How to Save Money on Tax Preparation Fees
However you choose to do your taxes, there are a few ways to save money.
- Get your paperwork together. Separate your expenses, income, receipts, statements, etc. Label clear plastic bags and toss receipts into them all year. Add them up and staple the tape to each bag so the preparer can just fill in the appropriate blank.
- Do your research. Request a few quotes from reputable providers to make sure you’re getting a fair deal.
- Don’t pay for more firepower than you need. A simple return may qualify for free preparation from VITA or at least a discounted rate from a chain preparation firm. You probably don’t require a tax attorney for just a simple 1040 without itemizing or other schedules.

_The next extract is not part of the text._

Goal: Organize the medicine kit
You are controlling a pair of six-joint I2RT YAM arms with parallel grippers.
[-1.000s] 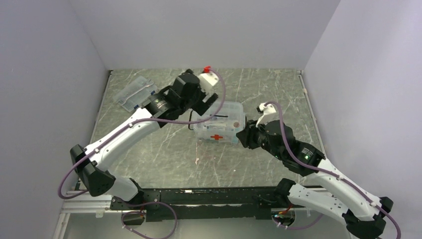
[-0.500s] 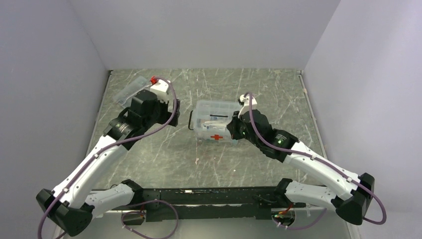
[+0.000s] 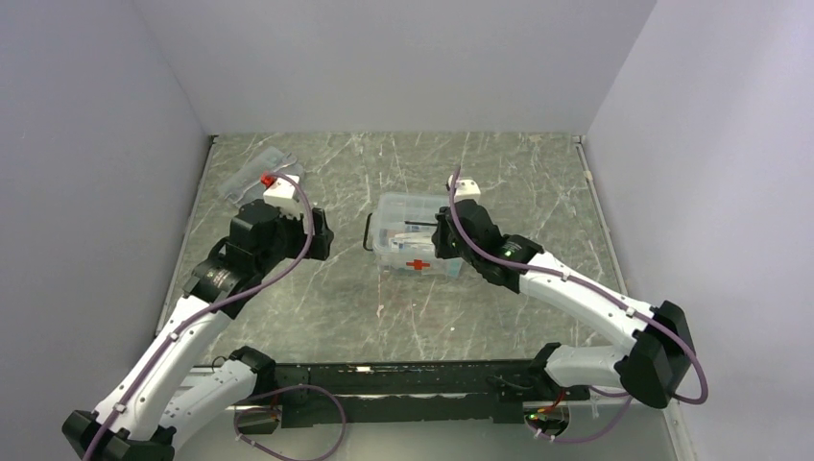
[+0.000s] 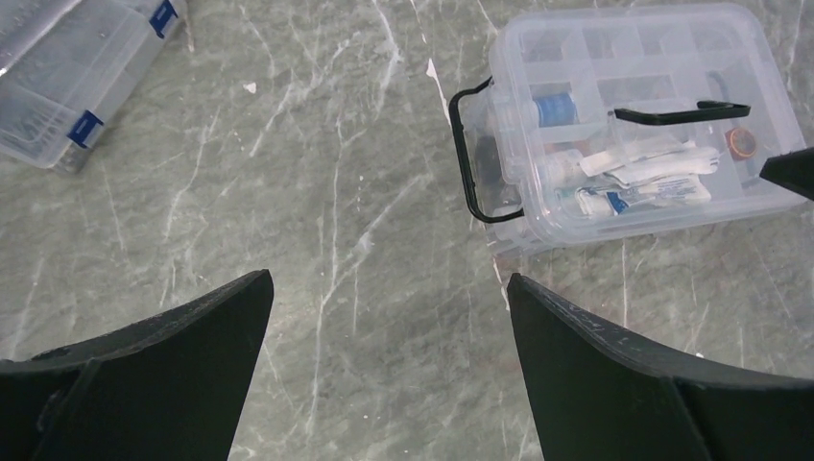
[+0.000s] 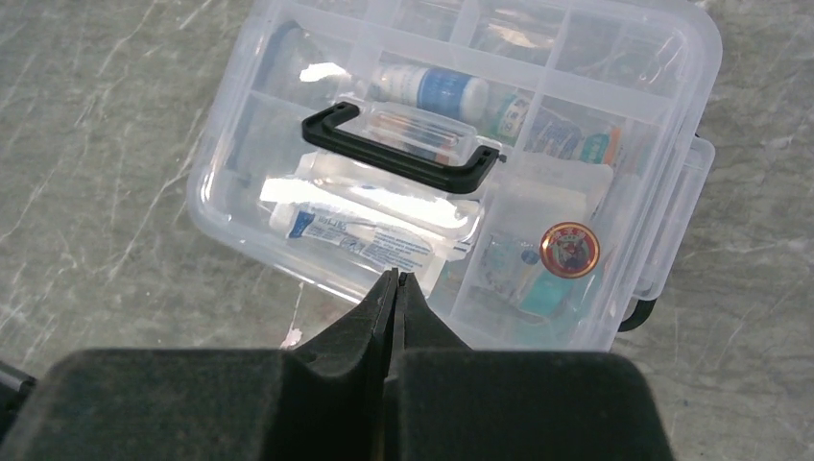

- Ask about discounts and promotions. According to the Association of Tax Professionals, 86% of preparers offer a free consultation for prospective clients and/or one of these other discounts:
- family or friends of a tax preparer
- family or dependents of a client
- senior citizens
- new clients
- returning customers
- advertised coupon
- discount for a past service error
- filing before a specific date
- charities or non-profits
- pro bono work
- vocation or affiliation (veteran, clergy, police, etc.)

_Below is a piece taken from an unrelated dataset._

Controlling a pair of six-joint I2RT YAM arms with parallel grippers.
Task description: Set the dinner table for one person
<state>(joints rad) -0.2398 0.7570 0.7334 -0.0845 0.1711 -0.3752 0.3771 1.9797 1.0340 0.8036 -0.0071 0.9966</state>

Frequently Asked Questions
The past few years I’ve tried doing my taxes myself, and I don’t think I got back as much as I should have. Should I get help from a tax accountant the next time?
Over time, taxes tend to get increasingly complicated, as each year brings a few more tweaks. The IRS advises that e-filing can catch many common errors automatically, but this won’t necessarily help you make all the right decisions about your taxes. A tax accountant or other professional tax preparer is a possible solution.

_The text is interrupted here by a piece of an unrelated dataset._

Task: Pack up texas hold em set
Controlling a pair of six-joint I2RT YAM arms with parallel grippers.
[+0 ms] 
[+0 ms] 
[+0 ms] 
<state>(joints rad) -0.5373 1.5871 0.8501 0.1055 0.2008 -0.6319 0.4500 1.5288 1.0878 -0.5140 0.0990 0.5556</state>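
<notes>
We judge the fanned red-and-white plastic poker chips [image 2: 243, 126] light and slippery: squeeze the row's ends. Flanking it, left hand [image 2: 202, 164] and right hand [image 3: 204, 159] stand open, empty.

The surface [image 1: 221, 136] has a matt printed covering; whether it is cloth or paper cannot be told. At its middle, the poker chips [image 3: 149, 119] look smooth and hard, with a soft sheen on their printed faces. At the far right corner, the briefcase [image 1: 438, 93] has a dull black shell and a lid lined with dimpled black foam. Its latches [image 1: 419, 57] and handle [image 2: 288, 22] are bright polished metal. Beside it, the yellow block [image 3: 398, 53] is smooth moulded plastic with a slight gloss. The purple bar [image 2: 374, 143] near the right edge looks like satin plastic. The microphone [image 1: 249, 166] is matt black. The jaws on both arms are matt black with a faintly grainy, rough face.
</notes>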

Here are some things to consider in deciding if this makes sense for you:
- Just how complicated is your particular tax situation? If your investments are limited to plain vanilla savings accounts, tax prep can be a simple matter, but if you have more exotic investments like real estate holdings or options, it might be more important to get a professional involved. This can also be the case if you have several deductions.
- What would you have to pay for professional tax preparation? Be sure to shop around to get competing quotes on this.
- How valuable is your time? It’s not just the result of the tax return that’s at stake — there is also the amount of time you have to invest to do the taxes yourself. You might realize that the money you are saving is not worth the time you are putting in.
- What is your comfort level with tax rules? This is not just a question of making sure you don’t overpay. It is also important to avoid making mistakes that could result in you incurring fines and penalties.
By the way, don’t necessarily take not getting much money back as a sign that you are not preparing your taxes correctly. It may simply be a sign that your withholding is set at an efficient level. In fact, many people feel getting a refund is a bad sign, because it means they had too much withheld and could have been earning money on that interest in the meantime. Of course, given the low level of savings and money market rates, this is less of a big deal than it used to be.
There are firms that offer to give your returns a free look to see if they could do better for you. It might make sense for you to start with one of those reviews, to see if paying for tax prep is likely to be cost-efficient in your case.